Cancellara to make return at Tour des Fjords

Fabian Cancellara (Trek Factory Racing) has confirmed that he will return to racing at the Tour des Fjords later this month. The Norwegian race, which begins in two weeks’ time, will be Cancellara’s first competitive outing since breaking two vertebrae in March. Speaking in an extensive interview on the Trek Factory Racing website, Cancellara reveals that he had considered starting earlier but he and the team finally settled on Norway.

“We considered doing California or the Giro [d’Italia], but in the end I’ll restart in the Norway at the Fjords race,” Cancellara explained. “I’m happy the decision is taken. I don’t like it very much when things are in the air. I’m already in the air with the weather, trying to figure which way to ride out on training.”

When he lines up in Bergen on May 27 it will be two months to the day that Cancellara last raced, after breaking two vertebrae in a crash at E3 Harelbeke. Almost half of that time has been spent just recovering, with just over a month’s worth of training to get him ready enough to compete. However, the Swiss rider is not worried about his level – or how much of it has gone – but getting back into the rhythm of racing.

“It’s not really a matter of how much shape I lost,” he said. “I find it hard to express that in percentages or something. More than anything it’s about the routine you lose. When I restarted training I was really tired after a 3.5 hours ride. The next day I did four hours and I was even more spent. So yeah, it’s a matter of getting used to the workload again.”

At the Tour des Fjords Cancellara will go up against the defending champion, and the rider who succeeded him as the Tour of Flanders champion, Alexander Kristoff (Katusha). The E3 Harelbeke crash denied Cancellara an opportunity to go up against Kristoff to defend his title, and he had to sit on the sidelines for the remainder of the cobbled Classics. It was a long road back to just training on the bike but finally the Swiss is on the right track.

“I have been pain-free since about a week. I still feel it after training, but it’s okay now,” he said. “I didn’t ride my bike for three weeks. I was frustrated and bored, because there was nothing I could do. When you crash by your own mistake, you blame yourself. The circumstances of my crash are unclear, I don’t remember much, but there was nothing I could do.

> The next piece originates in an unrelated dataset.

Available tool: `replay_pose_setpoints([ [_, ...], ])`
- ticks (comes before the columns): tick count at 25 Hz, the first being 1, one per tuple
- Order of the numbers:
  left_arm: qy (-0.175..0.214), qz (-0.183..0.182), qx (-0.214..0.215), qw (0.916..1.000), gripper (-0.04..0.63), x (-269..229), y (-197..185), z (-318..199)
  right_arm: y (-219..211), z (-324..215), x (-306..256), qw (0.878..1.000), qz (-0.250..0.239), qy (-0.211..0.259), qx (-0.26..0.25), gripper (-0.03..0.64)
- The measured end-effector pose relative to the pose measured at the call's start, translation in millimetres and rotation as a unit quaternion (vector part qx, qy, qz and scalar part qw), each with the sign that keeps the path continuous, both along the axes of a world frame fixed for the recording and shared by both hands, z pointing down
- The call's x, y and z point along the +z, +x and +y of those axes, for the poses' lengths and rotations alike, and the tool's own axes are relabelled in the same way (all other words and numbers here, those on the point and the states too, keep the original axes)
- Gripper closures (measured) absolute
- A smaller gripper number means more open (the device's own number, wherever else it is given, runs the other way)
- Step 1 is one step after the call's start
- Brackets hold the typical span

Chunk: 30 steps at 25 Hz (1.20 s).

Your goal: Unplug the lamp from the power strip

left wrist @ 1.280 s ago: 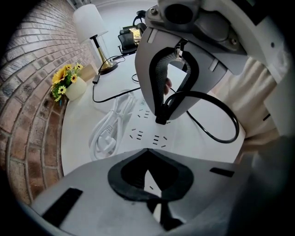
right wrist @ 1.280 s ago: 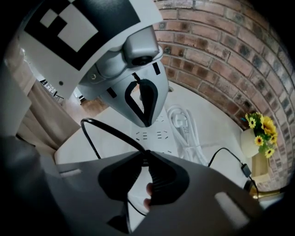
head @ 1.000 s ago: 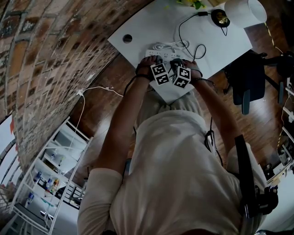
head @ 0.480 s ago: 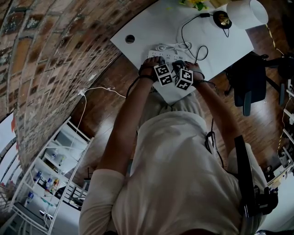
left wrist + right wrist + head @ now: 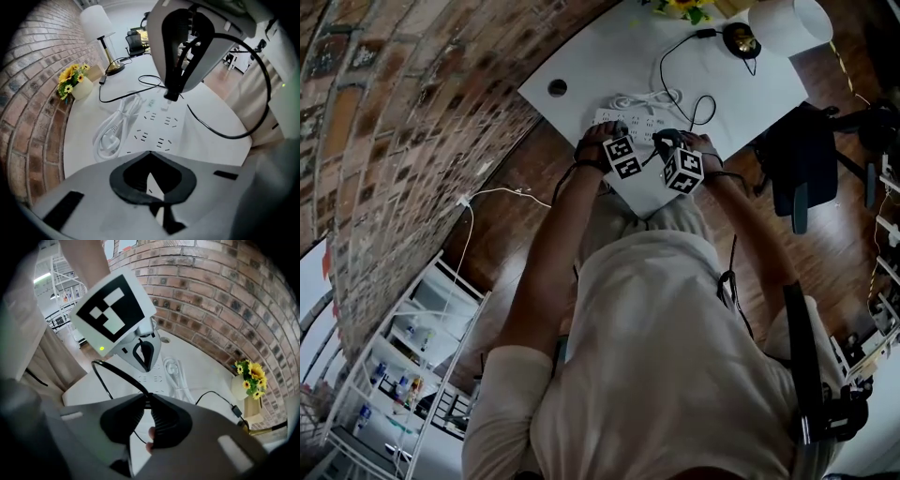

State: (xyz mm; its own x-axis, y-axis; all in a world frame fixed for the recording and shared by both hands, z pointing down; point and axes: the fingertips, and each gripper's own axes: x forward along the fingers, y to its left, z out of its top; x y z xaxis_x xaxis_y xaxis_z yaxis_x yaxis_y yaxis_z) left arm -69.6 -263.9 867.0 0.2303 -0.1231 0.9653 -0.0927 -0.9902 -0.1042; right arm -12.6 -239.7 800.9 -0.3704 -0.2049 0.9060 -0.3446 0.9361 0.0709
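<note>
The white power strip (image 5: 630, 119) lies on the white table (image 5: 600, 56). The lamp (image 5: 787, 21) stands at the far right, and its black cord (image 5: 705, 105) loops back toward the strip. My right gripper (image 5: 147, 401) is shut on the lamp's plug, and the cord (image 5: 110, 371) arcs out of its tips. In the left gripper view the plug (image 5: 171, 93) hangs in the right gripper (image 5: 183, 70) just over the strip's (image 5: 157, 129) far end. Whether its prongs are out, I cannot tell. My left gripper (image 5: 149, 152) is shut, tips down at the strip's near end.
The strip's own white cable (image 5: 115, 129) lies coiled beside it. A vase of yellow flowers (image 5: 75, 79) stands against the brick wall (image 5: 225, 301). A round cable hole (image 5: 557, 87) is in the table's left part. A dark office chair (image 5: 802, 159) stands right of the table.
My right gripper has moved a little to the right and back toward the person with the plug. The left gripper has stayed at the strip.
</note>
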Motion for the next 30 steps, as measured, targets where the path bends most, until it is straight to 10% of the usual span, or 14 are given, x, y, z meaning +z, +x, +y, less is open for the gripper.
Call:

“It was return to sender three weeks earlier than planned. The kids had holiday so we went to Bad Ragaz to get away from everything. I watched Flanders and Roubaix on the television.”

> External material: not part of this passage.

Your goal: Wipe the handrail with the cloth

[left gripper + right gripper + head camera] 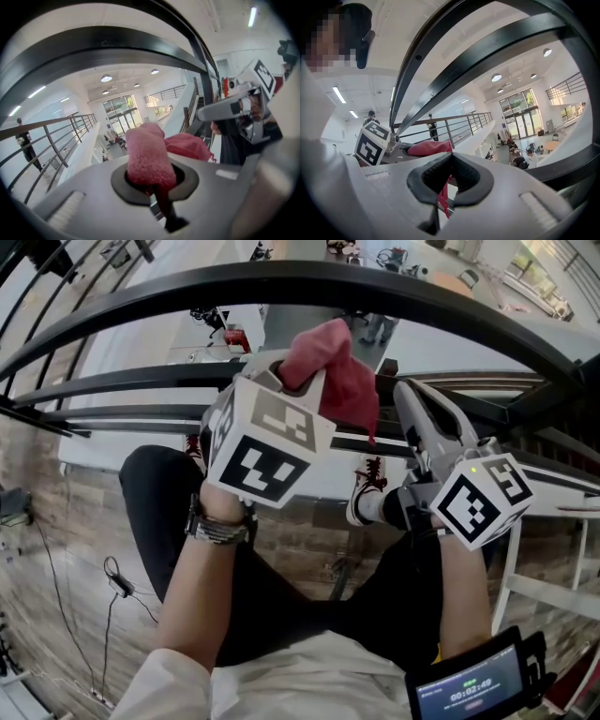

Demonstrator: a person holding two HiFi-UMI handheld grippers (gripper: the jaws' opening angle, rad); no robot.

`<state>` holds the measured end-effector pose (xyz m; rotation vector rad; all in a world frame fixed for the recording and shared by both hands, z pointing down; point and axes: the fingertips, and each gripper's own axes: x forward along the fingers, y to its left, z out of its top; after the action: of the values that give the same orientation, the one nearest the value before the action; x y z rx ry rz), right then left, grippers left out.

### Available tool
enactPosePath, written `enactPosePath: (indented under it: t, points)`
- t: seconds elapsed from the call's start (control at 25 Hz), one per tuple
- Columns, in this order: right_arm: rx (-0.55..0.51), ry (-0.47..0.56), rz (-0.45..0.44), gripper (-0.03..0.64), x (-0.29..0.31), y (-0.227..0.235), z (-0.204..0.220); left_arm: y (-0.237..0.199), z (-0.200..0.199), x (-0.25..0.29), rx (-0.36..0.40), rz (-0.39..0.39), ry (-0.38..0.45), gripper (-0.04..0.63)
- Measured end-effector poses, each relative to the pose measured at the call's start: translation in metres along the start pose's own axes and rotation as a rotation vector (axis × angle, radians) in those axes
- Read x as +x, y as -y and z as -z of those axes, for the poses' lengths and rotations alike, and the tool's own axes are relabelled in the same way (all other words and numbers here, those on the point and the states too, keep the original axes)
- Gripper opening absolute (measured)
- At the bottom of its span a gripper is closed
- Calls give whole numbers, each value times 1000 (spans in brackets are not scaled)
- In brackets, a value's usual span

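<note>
The handrail (309,282), a broad black curved bar, runs across the top of the head view, above both grippers. The left gripper (281,371) has its jaws closed on the red cloth (328,367), which is bunched just under the handrail; whether it touches, I cannot tell. The right gripper (412,404) is just beside the cloth, its jaws together and gripping nothing. Thinner black rails (112,381) lie below them, then a sneaker (367,501) on the wooden floor (56,521). Only the gripper views show the hall beyond: a far balustrade (61,136) and glass doors (520,115).
</note>
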<state>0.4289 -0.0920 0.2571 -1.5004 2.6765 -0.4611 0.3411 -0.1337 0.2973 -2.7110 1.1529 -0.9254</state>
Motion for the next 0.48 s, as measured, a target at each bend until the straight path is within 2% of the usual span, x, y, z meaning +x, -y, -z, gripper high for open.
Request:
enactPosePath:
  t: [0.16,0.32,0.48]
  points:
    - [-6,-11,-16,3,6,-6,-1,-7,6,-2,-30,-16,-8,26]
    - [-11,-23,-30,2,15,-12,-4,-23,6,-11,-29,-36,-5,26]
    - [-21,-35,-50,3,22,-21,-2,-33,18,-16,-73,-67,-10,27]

Having to sit out of two of his biggest goals for the season was a tough blow for Cancellara but it is nothing that he hasn’t been through before, and he was able to draw on past experiences to pull him through this latest disappointment.

“I learned my lesson in 2012 when I broke my collarbone in Flanders and then crashed myself out of the Olympic road race,” said Cancellara. “The 2012 experience has helped me a lot to deal with this misfortune. My world came down then, this time it was different. Especially, because there was nothing I could do. There’s no surgery for vertebrae. I just had to wait until the pain was gone.”